Azure has matured impressively over the last few years, and the platform defaults are noticeably better than they were. The catch is that many of the workloads running in production today were created when the defaults were less stringent, and the choices made on day one rarely get revisited. Treating the platform as something that secures itself misses the point. The defaults you accepted years ago are still living in your tenant today.
Public Endpoints Are Still Common
Many PaaS services in Azure used to default to public endpoints that accepted connections from anywhere on the internet. App Service, SQL Database, Cosmos DB and Storage Accounts all had this characteristic at some point.

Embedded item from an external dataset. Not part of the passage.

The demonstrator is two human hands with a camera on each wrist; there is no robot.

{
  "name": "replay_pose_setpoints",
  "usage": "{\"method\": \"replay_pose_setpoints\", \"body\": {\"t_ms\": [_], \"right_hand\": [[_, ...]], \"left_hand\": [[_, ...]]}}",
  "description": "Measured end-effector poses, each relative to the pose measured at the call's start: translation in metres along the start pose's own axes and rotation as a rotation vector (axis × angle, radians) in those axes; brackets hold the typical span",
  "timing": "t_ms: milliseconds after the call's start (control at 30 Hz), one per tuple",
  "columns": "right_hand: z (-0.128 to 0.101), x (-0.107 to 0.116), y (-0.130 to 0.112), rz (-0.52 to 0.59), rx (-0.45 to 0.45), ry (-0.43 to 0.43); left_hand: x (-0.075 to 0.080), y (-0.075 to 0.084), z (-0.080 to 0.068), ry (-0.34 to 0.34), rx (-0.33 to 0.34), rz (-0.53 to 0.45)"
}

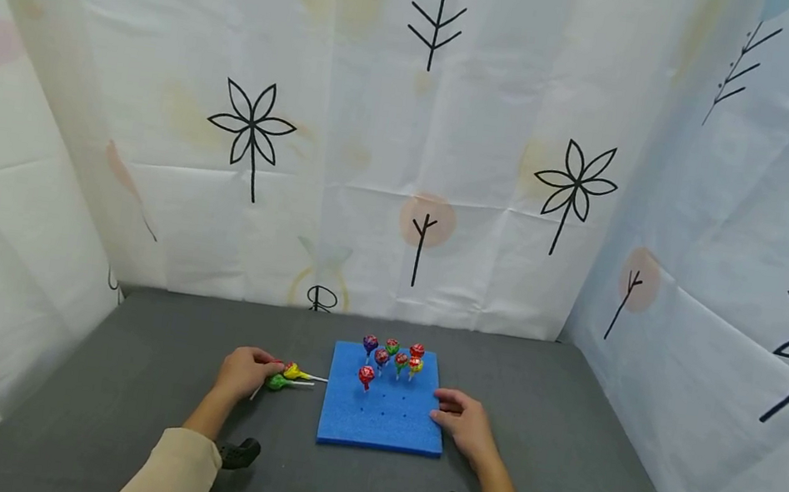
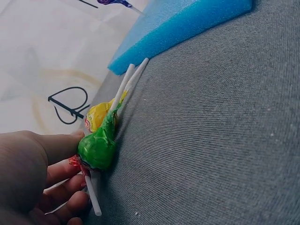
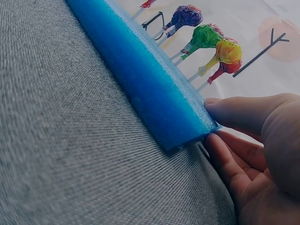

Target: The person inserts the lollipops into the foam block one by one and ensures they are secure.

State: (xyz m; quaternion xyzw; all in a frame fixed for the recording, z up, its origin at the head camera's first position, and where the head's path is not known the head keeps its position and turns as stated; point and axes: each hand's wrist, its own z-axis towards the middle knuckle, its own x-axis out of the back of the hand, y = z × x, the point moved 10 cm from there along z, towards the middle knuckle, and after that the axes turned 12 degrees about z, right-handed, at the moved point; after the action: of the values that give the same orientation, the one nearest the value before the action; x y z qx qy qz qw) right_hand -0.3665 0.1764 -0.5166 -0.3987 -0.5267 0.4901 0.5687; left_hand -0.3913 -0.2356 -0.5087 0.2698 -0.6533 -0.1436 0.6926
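Note:
My left hand point(image 1: 243, 373), at the left of the board, pinches a red-wrapped lollipop whose white stick point(image 2: 93, 194) points down past the fingers; its head is mostly hidden. Close by the fingertips, a green lollipop point(image 2: 97, 150) and a yellow lollipop point(image 1: 296, 372) lie on the table, sticks toward the board. My right hand point(image 1: 466, 426) grips the right edge of the blue foam board point(image 1: 379, 433), thumb on the top face and fingers at the side and below. Several lollipops stand upright in the board's far half, with a red lollipop point(image 1: 366, 374) nearest me.
Small holes dot the nearer part of the board. Under everything lies a grey cloth-covered table point(image 1: 269, 489). White patterned curtains point(image 1: 354, 106) enclose its back and both sides. Each wrist wears a black device, such as the strapped camera point(image 1: 240, 453) on the left.

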Motion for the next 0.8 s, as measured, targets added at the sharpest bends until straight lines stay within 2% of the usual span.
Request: {"method": "replay_pose_setpoints", "body": {"t_ms": [233, 533, 800], "right_hand": [[0.001, 0.000, -0.001, 0.003, 0.011, 0.001], [0.001, 0.000, -0.002, -0.002, 0.015, 0.002], [0.000, 0.000, -0.001, -0.013, 0.014, 0.003]], "left_hand": [[0.003, -0.001, -0.001, 0.016, 0.011, -0.046], [0.009, -0.001, -0.004, 0.051, -0.007, -0.088], [0.017, 0.011, -0.003, 0.076, -0.052, -0.104]]}}
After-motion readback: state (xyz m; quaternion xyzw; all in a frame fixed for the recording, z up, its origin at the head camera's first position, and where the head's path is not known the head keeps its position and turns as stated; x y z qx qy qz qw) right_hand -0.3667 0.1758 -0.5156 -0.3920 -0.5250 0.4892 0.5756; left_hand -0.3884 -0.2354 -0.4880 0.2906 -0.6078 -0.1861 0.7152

The platform has shifted toward private endpoints as the recommended pattern, but every resource provisioned during the public defaults era still has those defaults baked in unless somebody went back and changed them. A capable Azure pen testing will inventory every internet exposed service and prioritise the ones holding sensitive data.
Diagnostic Logging Tends To Be Off
You cannot investigate what you did not log. Many Azure services ship with diagnostic logging disabled by default, on the assumption that the customer will turn it on if they need it. The reality is that nobody turns it on until they need it, and by the time you need it the incident is already running. Enable diagnostic logging by default for any production resource and forward the events to a sensible destination where they survive long enough to be useful.
Expert Commentary
William Fieldhouse, Director of Aardwolf Security Ltd
A pattern we have run into repeatedly is a customer requesting an incident investigation and discovering that the logs simply do not exist. The platform was not at fault. The diagnostic settings were never enabled, so the events the customer needed to reconstruct the incident were never recorded.

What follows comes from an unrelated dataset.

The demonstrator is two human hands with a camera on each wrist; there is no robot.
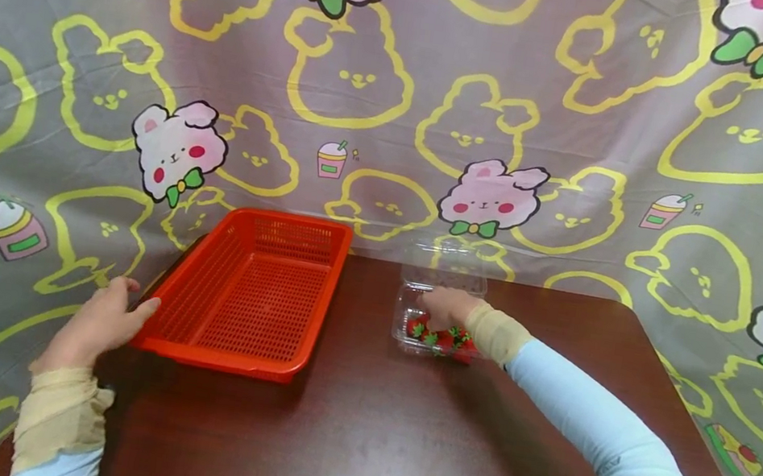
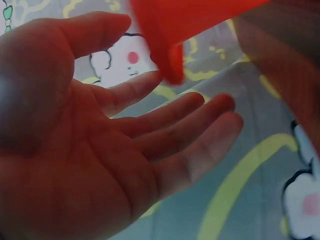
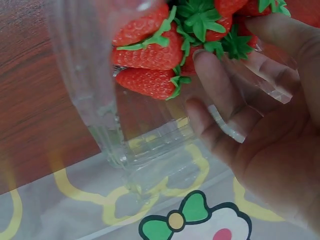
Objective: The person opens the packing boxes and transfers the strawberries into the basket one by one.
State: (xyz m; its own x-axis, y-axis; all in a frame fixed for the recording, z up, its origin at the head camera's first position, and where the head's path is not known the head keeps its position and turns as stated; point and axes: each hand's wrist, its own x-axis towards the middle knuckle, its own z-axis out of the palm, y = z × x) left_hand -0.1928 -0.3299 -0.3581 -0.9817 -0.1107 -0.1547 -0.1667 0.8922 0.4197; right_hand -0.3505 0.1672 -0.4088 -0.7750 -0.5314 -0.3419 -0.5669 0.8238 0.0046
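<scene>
The left hand (image 1: pixel 94 328) is being held wide beside the red basket (image 1: pixel 218 359); near the table's (image 1: pixel 362 430) far edge, strawberries (image 3: pixel 155 55) are being touched by the down-bent right hand (image 1: pixel 445 308), grip indiscernible.

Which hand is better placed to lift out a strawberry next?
Probably the right hand: it's at the strawberries in the clear box, while the left hand is beside the red basket.

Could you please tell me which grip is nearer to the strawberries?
Right: the right grip is at the strawberries in the box; the left grip is farther away, beside the basket.
</scene>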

The Cost Of Drift Compounds
Configuration baselines drift the moment they ship. New services get added with their original defaults. Teams adjust settings to solve immediate problems and forget to revisit them. The accumulated drift, taken across an entire subscription, can move the security posture significantly from where it started. Treat configuration validation as a regular activity rather than a project that runs once. Worth running an automated configuration baseline check on a continuous basis rather than relying on point-in-time audits. The drift accumulates quickly enough that point-in-time checks miss the meaningful changes between cycles.
Encryption Defaults Are Necessary But Not Sufficient
Most Azure services encrypt data at rest by default using platform managed keys. This is a sensible floor. It is not the same as a customer managed key, and it is not the same as having a defensible key management policy. Where regulatory or contractual requirements demand control over the key material, customer managed keys give you the audit story and the revocation control you need. Combine that with a periodic best pen testing company review of the broader configuration baseline and the platform defaults can move from a starting point to a finished position.
Cloud security is about choices, not switches. The defaults are where the work begins. Cloud security improves when treated as a continuous discipline rather than a series of configuration projects. The platforms reward consistent attention with consistently better outcomes. Cloud security is a shared responsibility model in name and a fully owned responsibility model in practice. The configuration choices that matter live on your side of the line, regardless of how the provider markets the platform.